Redacting with Confidence: Building a Generic Privacy-First MCP Proxy for AI Agents
A lightweight proxy that keeps your AI assistants fast, compliant, and PII-free
We really love our new Agentic assistants. Actually, we’ve grown to rely on them. They have quickly become part of our daily development at GrowthSpace. Equipped with rules and memories, they help us automate and accelerate nearly every stage of software delivery.
One of the ways we empower our agents is by using MCPs to securely expose contextual data to agents when they need it.
But much of what we work with (logs, tickets, internal resources) can contain personally identifiable information (PII) like names or emails that trace back to individuals. That means we can’t fully integrate systems like Jira or GCP with our agents without compromising privacy.
Our constraint was clear: no PII should reach a model.
So we built (and open-sourced) a lightweight MCP proxy that automatically redacts sensitive information in code, before it ever reaches an Agent. Our way to contribute back to the community that moved us forward along this journey.
Here’s the TL;DR:
Context
GrowthSpace engineers use AI assistants with MCP servers across daily development and internal AI pipelines.
Problem
We can’t expose any PII to AI agents (per customer and regulatory obligations). Directly wiring agents to Jira, logs, or other systems was a non-starter.
Vision
Insert a small, transparent proxy that sits between agents and tools, redacting sensitive data on the fly.
The Challenge: AI Velocity vs. Enterprise Privacy
MCPs (Model Context Protocol) don’t solve data governance, especially when it comes to PII redaction. Their focus is giving us a clean way to connect agents to tools. And that’s exactly how it should be.
But enterprises need stronger guarantees than individual developers: controlled exposure, auditing, and compliance built in.
Speed is great at home, but we can’t break compliance at work.
To make sure every MCP response is redacted (and redacted efficiently), our solution had to be a fast, transparent layer that developers wouldn’t even notice was there.

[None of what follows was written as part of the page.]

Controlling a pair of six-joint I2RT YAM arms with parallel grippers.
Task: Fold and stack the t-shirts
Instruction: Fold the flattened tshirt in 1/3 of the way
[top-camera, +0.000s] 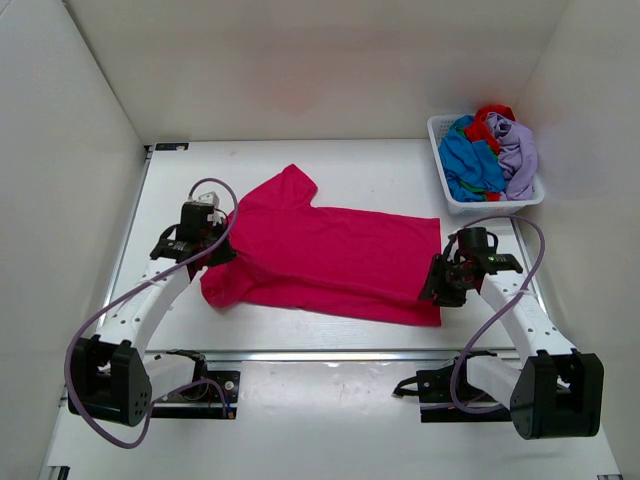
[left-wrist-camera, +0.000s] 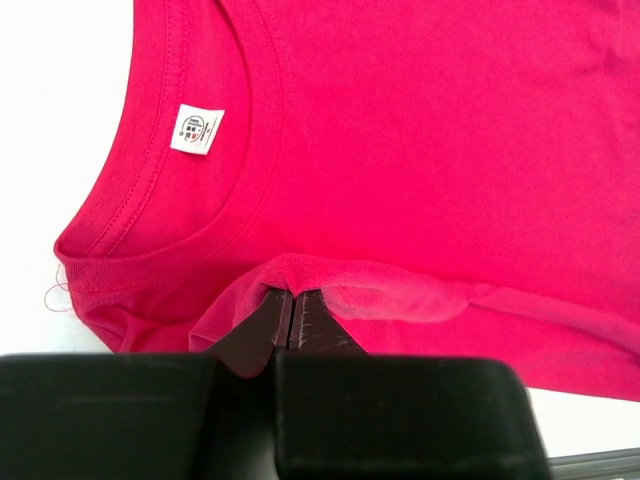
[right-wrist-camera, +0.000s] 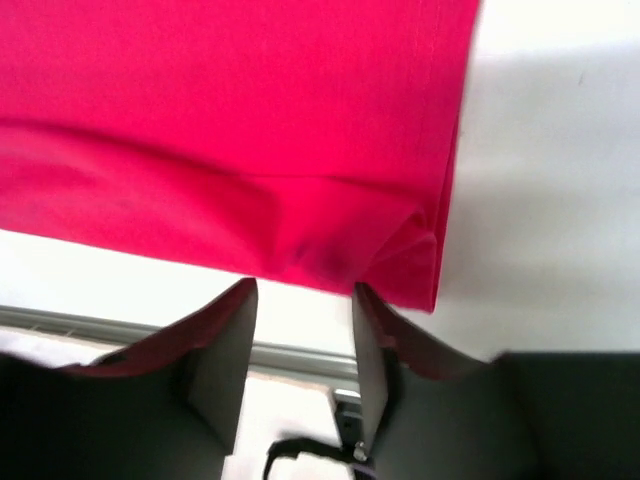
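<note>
A magenta-pink t-shirt (top-camera: 330, 255) lies spread flat on the white table, collar to the left and hem to the right. My left gripper (top-camera: 212, 256) is at the collar end. In the left wrist view it (left-wrist-camera: 292, 293) is shut on a raised fold of the pink cloth just below the collar, near the white label (left-wrist-camera: 196, 131). My right gripper (top-camera: 433, 284) is at the near hem corner. In the right wrist view it (right-wrist-camera: 305, 290) is open, with the hem corner (right-wrist-camera: 410, 262) just beyond its fingertips (right-wrist-camera: 226, 330). The blue (top-camera: 470, 160), red (top-camera: 493, 118) and lavender (top-camera: 517, 152) t-shirts lie bundled in the basket.
A white slatted basket (top-camera: 446, 185) stands at the back right of the table. White walls close in the left, back and right. A metal rail (right-wrist-camera: 300, 355) runs along the table's near edge.
</note>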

I’m Fast as Hell, Boyee! 🏎️
Faster Setup
We focused on stdio and streamable-HTTP support.
Streamable-HTTP is the latest MCP standard for HTTP-based communication, while stdio lets you run the proxy without a separate background process.
No matter which MCPs you’re proxying, the proxy automatically translates their responses into its own selected protocol.
Configuring your MCPs through environment variables and tool filtering also means you can reuse the setup across different projects. No need to reconfigure each MCP for every AI IDE or platform.
Faster Redaction
We started simple: pattern-based redaction for emails and phone numbers. But that meant we couldn’t reliably redact customers’ names, since names can appear in many forms and languages.
Next, we moved to dictionary-based redaction, which removes customer-specific data such as names and email addresses. Our dictionary has around 100,000 entries, so checking each one individually would be painfully slow O(n × m) if you’re matching every word against every entry.
That’s why we eventually adopted an Aho–Corasick automaton, a linear-time pattern matcher that handles all dictionary entries in O(n + m). It’s case-insensitive, does whole-word matching, and scales beautifully.
Here’s Alfred V. Aho explaining the history of the algorithm. It’s worth a watch!
Because who better to explain Aho–Corasick than Aho himself?
Let’s Talk Technology!
CLI Layer
We use Commander.js for a small CLI layer that makes running the proxy easy and configurable.
You can launch it with the default configuration or pass a custom config using the --config flag.
Proxy Core
A NestJS server powers the core proxy. It exposes endpoints for streamable HTTP and SSE, plus a stdio mode for IDE integrations.
Each downstream MCP server is wrapped so its tools, prompts, and resources are listed and proxied consistently.
Redaction Core
A generic scanner masks emails and international phone numbers in a single linear pass.
Then, a dictionary matcher uses an npm implementation of Aho–Corasick (ahocorasick) to mask customer-specific PII loaded from Google Cloud Storage.
Redaction runs recursively across all strings or can be scoped to specific JSON keys (like description, text, or href).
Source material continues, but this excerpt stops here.